(Problem statement):
Return the lines below that contain the word "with".
---
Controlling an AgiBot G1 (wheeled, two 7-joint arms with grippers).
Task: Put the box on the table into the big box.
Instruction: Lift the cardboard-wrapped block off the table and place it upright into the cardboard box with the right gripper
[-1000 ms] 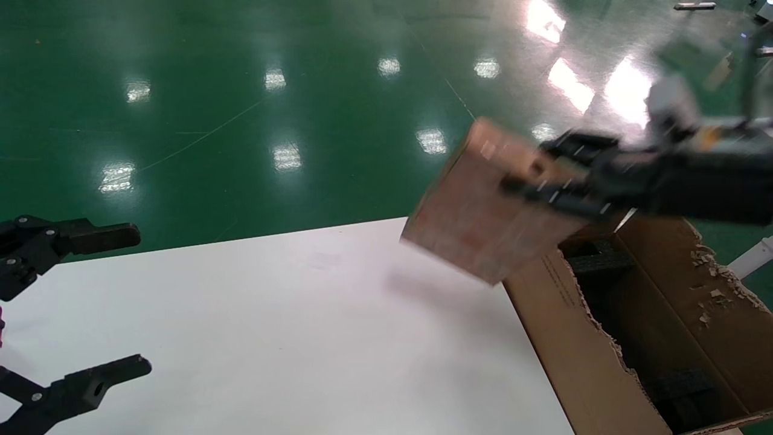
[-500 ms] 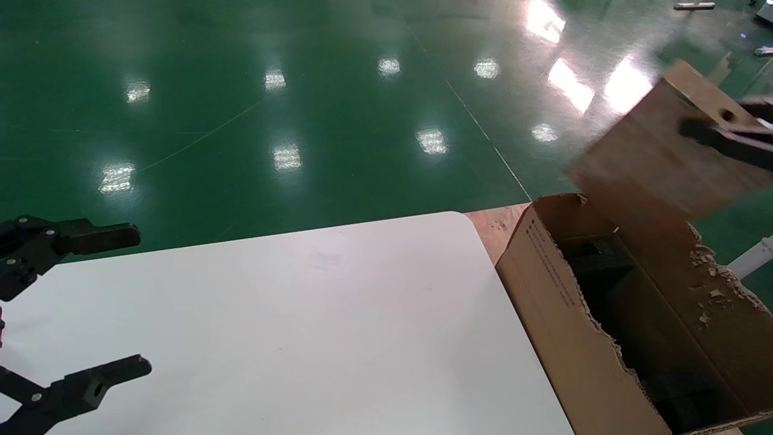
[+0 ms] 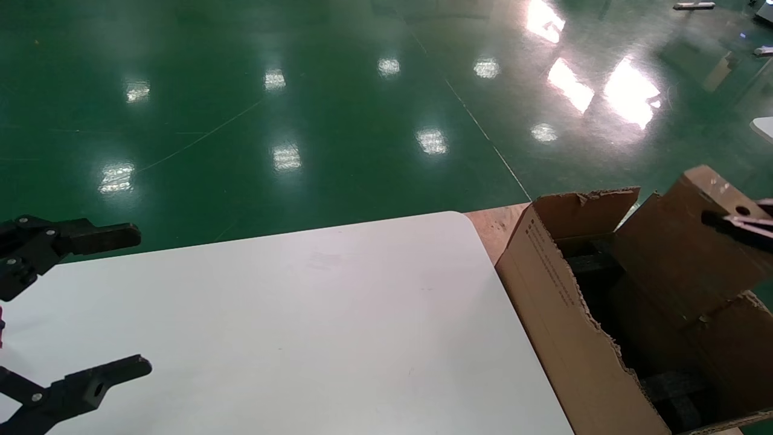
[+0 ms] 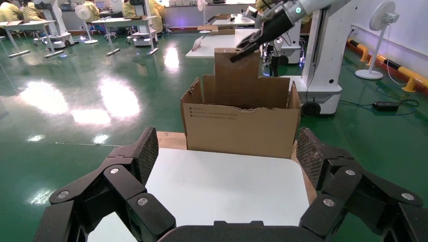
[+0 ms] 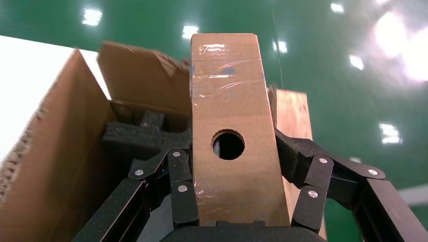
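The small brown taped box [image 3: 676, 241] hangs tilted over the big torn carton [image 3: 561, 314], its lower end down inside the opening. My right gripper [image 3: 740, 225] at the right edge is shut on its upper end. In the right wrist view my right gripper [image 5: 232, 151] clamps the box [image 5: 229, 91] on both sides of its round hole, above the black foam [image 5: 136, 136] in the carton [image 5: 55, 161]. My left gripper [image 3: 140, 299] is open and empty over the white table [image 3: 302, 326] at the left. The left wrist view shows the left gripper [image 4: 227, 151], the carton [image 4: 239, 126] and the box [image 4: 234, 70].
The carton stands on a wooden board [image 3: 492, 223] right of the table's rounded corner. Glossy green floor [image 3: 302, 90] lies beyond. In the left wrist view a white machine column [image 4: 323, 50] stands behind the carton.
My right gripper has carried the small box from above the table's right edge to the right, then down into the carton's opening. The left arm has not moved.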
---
(Output below):
Controlling an AgiBot G1 (wheeled, two 7-joint arms with grippers).
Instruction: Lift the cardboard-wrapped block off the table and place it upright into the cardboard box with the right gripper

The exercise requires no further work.